Precocidade mental

Cerca de 22 milhões de brasileiros têm algum tipo de transtorno mental
José Raimundo da Silva Lippi - Professor sênior do Departamento de Saúde Mental da Faculdade de Medicina da UFMG e titular da Academia Mineira de Medicina
Os transtornos mentais estão mais presentes na vida cotidiana e mais cedo do que se imagina. Eles são responsáveis por grande parte das perdas sociais, como separações, suicídios, homicídios e alcoolismo. Cerca de, 12% da população do Brasil precisa de algum atendimento em saúde mental, seja contínuo ou eventual, o que indica que mais de 22 milhões de brasileiros têm algum tipo de transtorno mental. Estudos da Organização Mundial de Saúde (OMS) revelam que os problemas psiquiátricos estão entre as principais causas de perda de dias de trabalho no mundo: depressão, dependência química, esquizofrenia, transtorno afetivo bipolar e transtorno obsessivo-compulsivo. Muitos acreditam que eles se devem ao estresse no trabalho e às grandes exigências do mundo contemporâneo, o que nem sempre é verdade. Têm, sim, influência na vida das pessoas, mas geralmente não são determinantes exclusivos das patologias psíquicas. Na maioria das vezes, são diagnosticados apenas na maturidade, mas podem ter originado no início da vida, ainda na infância e adolescência.

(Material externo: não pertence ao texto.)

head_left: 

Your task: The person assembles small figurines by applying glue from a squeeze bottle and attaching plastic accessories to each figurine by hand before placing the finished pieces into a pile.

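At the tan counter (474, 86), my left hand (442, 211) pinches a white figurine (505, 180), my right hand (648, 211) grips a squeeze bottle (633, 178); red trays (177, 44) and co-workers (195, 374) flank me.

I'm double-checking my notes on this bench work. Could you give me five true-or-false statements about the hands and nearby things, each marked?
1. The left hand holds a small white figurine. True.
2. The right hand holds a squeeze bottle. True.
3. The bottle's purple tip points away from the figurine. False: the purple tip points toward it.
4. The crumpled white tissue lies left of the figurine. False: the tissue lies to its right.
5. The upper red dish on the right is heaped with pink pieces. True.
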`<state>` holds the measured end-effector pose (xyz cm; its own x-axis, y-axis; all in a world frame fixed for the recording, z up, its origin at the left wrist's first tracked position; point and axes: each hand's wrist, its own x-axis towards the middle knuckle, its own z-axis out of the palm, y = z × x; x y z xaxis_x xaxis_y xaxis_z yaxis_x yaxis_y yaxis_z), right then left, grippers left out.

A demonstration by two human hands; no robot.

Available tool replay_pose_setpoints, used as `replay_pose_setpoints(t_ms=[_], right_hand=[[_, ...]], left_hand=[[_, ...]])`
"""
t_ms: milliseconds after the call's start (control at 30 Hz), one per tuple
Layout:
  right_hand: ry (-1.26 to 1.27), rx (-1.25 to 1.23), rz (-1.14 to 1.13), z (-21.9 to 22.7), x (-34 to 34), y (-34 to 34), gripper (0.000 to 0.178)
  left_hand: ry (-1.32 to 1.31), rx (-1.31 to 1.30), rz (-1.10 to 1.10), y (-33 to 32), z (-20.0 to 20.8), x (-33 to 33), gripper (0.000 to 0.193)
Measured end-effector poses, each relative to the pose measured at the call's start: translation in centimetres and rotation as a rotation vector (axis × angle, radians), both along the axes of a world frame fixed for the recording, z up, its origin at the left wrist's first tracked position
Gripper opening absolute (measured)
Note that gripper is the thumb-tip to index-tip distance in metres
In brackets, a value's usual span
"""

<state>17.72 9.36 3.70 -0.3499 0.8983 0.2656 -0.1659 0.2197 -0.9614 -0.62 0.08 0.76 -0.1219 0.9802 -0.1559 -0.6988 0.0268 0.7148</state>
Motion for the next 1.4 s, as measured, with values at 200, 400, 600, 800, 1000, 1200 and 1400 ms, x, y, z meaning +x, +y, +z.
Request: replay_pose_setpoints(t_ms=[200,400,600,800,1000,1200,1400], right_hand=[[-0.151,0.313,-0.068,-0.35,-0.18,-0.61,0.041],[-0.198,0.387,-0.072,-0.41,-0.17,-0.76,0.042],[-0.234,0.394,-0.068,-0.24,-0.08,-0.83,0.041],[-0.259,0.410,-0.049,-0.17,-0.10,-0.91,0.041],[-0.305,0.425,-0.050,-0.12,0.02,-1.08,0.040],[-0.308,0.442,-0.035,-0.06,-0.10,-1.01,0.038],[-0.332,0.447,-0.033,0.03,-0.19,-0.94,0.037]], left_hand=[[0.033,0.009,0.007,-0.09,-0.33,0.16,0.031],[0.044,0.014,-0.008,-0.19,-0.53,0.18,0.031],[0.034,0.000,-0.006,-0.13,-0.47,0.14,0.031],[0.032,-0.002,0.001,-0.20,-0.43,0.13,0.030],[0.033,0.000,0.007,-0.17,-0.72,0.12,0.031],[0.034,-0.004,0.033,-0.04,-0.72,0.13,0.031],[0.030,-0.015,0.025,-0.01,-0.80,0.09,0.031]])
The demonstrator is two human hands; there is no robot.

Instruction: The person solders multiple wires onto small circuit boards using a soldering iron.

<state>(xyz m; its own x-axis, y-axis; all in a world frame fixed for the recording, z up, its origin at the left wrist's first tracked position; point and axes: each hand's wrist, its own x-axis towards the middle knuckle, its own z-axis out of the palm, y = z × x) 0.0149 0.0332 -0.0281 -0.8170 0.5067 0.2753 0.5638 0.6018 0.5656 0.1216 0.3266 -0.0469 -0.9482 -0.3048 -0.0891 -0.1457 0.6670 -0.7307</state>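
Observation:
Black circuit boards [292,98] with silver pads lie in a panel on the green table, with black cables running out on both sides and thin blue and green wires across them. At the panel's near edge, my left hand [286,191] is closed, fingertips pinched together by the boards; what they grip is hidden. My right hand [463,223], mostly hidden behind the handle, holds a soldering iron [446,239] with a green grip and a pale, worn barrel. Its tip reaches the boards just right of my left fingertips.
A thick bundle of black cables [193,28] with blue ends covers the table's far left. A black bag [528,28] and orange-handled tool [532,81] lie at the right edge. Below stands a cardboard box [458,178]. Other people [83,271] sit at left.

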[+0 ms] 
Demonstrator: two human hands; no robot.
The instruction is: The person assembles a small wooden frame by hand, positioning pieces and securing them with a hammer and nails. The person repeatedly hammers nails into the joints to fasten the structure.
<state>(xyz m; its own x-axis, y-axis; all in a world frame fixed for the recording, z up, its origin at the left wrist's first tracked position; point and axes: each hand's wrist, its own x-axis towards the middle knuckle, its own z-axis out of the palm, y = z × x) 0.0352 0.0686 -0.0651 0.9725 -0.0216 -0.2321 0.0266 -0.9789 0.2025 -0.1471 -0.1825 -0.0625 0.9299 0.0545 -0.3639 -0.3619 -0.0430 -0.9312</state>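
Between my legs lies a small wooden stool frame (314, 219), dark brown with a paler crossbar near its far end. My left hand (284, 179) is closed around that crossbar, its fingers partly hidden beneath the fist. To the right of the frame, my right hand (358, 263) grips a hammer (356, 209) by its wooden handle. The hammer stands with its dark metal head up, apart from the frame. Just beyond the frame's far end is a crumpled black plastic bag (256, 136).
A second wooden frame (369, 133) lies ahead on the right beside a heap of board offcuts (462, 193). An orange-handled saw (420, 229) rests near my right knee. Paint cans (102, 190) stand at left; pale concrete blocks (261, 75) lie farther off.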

Estudos constataram que crianças com transtornos ansiosos não-tratados correm risco de se tornar adolescentes e adultos tímidos e com grandes dificuldades de relacionamento. Assim, pessoas com timidez são 20% a 30% mais vulneráveis ao uso de álcool e de drogas e começam a utilizá-los para relaxar. São freqüentes, também, os problemas profissionais, como a recusa por cargos que exigem contatos sociais. Investir em prevenção é, portanto, mais humano, lógico e barato, começando pelo tratamento infantil, por meio de ludoterapia individual, terapia familiar e, dependendo de cada caso, com o uso de medicamentos. A depressão pode ser detectada precocemente no bebê. Abandonados na rua ou dentro da própria casa, eles sofrem e podem passar a não acreditar que são amados e se “apegar” a alguém: “perderam” seu cuidador principal, e aqueles que cuidam deles não podem ou, geralmente, não têm condições de se oferecer para apegar-se. Eles ficam deitados numa posição especial chamada de anáclise (grego) de barriga para baixo, a cabeça de lado, apoiada sobre os braços, olhando para o infinito. Seu olhar perpassa as pessoas – não chora, não incomoda, mas na verdade perdeu a razão de viver. Em 100% dos casos, é essencial a participação da família, oferecendo apoio e carinho para a recuperação do doente. Os indícios das principais doenças devem ser sempre avaliados dentro dos contextos biológico, psicológico, social e familiar. É essencial que exista o trabalho multi e transdisciplinar, com os serviços integrando os diversos profissionais presentes na vida desses indivíduos e que podem identificar fatores que indiquem algum problema mental: professores, pediatras, psiquiatras, psicólogos, fonoaudiólogos, pedagogos e agentes sociais. Urge deixar de lado a visão estreita baseada apenas na patologia e partir para uma mais abrangente, com foco na prevenção e que inclua a saúde positiva, no diagnóstico e na atenção clínica. É importante integrar os serviços no cotidiano dos pacientes e das pessoas que estão ao redor deles.